A stage three company is a top draft pick, full of potential; a successful company at the end of stage four is a wily veteran.

Stage three is where most companies are sold and where many go public. At the end of stage four is where they show whether or not they fulfill their promise. A stage three company is a top draft pick, full of potential; a successful company at the end of stage four is a wily veteran.

Why do many entrepreneurs and their companies fail to make the transition? Some remain too dependent on the founder or founders, which increases risk and fragility. Others get complacent; they think that their current good fortune will last forever and see no need to invest the considerable time, money and effort needed to innovate beyond obvious incremental improvements. Others see too much risk in pivoting from ramping up the initial offering to, in parallel, developing or acquiring innovative products and customer relationships, exploring new business models and otherwise disrupting themselves. In short, fear and/or greed traps them in what they’ve created — they are limited by what exists.

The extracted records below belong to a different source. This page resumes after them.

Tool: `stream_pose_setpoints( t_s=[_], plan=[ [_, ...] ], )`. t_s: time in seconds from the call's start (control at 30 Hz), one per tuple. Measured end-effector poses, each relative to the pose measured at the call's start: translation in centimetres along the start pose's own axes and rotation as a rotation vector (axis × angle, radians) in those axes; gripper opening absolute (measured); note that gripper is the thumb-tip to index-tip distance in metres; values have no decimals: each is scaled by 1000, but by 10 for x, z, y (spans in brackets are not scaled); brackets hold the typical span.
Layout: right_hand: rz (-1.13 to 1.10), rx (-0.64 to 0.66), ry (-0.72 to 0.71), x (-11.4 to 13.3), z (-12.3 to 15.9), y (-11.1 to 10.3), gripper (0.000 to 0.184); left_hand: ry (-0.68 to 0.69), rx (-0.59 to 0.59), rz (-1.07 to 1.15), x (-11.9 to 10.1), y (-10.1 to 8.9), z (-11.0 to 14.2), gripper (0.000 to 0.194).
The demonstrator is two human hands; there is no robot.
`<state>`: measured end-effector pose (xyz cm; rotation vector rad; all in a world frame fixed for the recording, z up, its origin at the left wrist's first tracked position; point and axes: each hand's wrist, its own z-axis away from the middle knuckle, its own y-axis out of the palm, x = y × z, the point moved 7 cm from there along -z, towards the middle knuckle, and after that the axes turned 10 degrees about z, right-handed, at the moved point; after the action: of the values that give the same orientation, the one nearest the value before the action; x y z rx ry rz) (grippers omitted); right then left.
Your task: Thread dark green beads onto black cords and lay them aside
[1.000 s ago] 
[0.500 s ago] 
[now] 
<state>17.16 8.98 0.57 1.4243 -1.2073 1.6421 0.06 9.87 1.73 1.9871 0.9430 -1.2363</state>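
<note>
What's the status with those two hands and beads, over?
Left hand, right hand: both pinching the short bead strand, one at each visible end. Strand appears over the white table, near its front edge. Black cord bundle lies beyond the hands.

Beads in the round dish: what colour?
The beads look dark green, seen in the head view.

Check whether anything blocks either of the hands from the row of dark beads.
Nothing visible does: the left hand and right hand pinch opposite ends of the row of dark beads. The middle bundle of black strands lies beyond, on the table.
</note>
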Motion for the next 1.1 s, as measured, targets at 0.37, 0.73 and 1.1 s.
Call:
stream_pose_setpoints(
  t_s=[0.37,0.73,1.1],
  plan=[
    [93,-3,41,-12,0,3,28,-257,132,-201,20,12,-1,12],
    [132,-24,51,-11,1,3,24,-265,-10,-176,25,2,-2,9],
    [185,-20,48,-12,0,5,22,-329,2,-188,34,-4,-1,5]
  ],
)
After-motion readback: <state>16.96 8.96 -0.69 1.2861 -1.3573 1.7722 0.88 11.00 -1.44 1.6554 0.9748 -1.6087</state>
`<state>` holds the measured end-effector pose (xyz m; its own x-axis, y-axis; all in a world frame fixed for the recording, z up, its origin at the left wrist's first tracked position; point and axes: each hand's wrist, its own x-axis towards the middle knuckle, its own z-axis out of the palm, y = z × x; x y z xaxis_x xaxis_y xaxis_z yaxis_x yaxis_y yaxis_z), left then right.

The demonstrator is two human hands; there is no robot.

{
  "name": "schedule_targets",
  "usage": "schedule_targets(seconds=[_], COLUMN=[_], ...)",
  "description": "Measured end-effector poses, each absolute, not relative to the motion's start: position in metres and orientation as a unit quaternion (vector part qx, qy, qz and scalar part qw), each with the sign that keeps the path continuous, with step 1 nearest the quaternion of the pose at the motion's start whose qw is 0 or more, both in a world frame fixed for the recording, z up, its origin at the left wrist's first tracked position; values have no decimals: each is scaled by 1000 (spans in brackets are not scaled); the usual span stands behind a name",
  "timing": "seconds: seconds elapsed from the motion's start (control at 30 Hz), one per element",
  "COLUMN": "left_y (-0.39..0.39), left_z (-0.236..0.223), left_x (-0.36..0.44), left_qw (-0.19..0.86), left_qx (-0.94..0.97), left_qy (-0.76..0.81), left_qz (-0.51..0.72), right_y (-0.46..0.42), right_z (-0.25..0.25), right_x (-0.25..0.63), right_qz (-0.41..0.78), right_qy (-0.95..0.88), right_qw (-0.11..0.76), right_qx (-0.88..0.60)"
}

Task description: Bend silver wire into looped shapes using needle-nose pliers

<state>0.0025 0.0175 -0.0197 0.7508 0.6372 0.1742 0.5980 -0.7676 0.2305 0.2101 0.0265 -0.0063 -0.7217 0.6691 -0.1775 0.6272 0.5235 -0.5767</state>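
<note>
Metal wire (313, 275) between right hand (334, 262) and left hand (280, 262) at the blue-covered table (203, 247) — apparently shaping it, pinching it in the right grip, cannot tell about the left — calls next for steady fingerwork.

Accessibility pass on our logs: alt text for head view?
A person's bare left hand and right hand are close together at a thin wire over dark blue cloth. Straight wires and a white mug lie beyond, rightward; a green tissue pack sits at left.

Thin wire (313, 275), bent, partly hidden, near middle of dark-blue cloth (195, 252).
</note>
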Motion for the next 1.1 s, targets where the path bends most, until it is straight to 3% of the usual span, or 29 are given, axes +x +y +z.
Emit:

Stage four is both frightening and perilous. You and your team have struggled hard to create something of significance. How do you reinvent yourself without putting all of that at risk? As a stage-four leader, you have to create a culture that equally and simultaneously values the competing ideals of innovation and efficiency. This tension can pull teams apart — and shatter financial value — as each activity requires a distinct mindset and skill-set. The leader must act as a bridge: championing projects that push hard against the company’s own incumbency, while supporting and rewarding the people and processes that keep the current customer base happy. They must think and act both radically and incrementally. Many founders and CEOs never even attempt stage four — it is simply that challenging.

Those that do attempt this delicate dance too often mistake the challenge as an organizational one. They set up an R&D group or acquire a hot start-up as a way to stimulate fresh thinking. However, organizations tend to temper new ideas and fresh acquisitions to fit either the demands of current customers or existing processes and systems. They seek lower risk and higher levels of certainty as they allocate personnel and capital. Redrawing the org chart rarely changes this.

The challenge is actually cultural. The company must make heroes both of those who conceive a fresh breakthrough, and those who diligently pursue efficiency and effectiveness. Cisco, in its early days, stayed fresh through acquisitions and became adept at integrating new companies without killing what made them attractive in the first place. Google has shown itself skillful at creating new products while simultaneously honing existing ones. In each of these cases, the company valued what would make it better.

The companies that deliver superior long-term value have leaders who are selfish enough to be selfless. That is, they will do whatever it takes for the business to succeed even if it means giving up being indispensable and their total control over products and culture. They will not be afraid of stage four. When examining Airbnb or any other sexy new venture, look for signs of selfish selflessness, a willingness by leadership to challenge themselves and adaptability with both new and current offerings. Those firms are the bets worth making.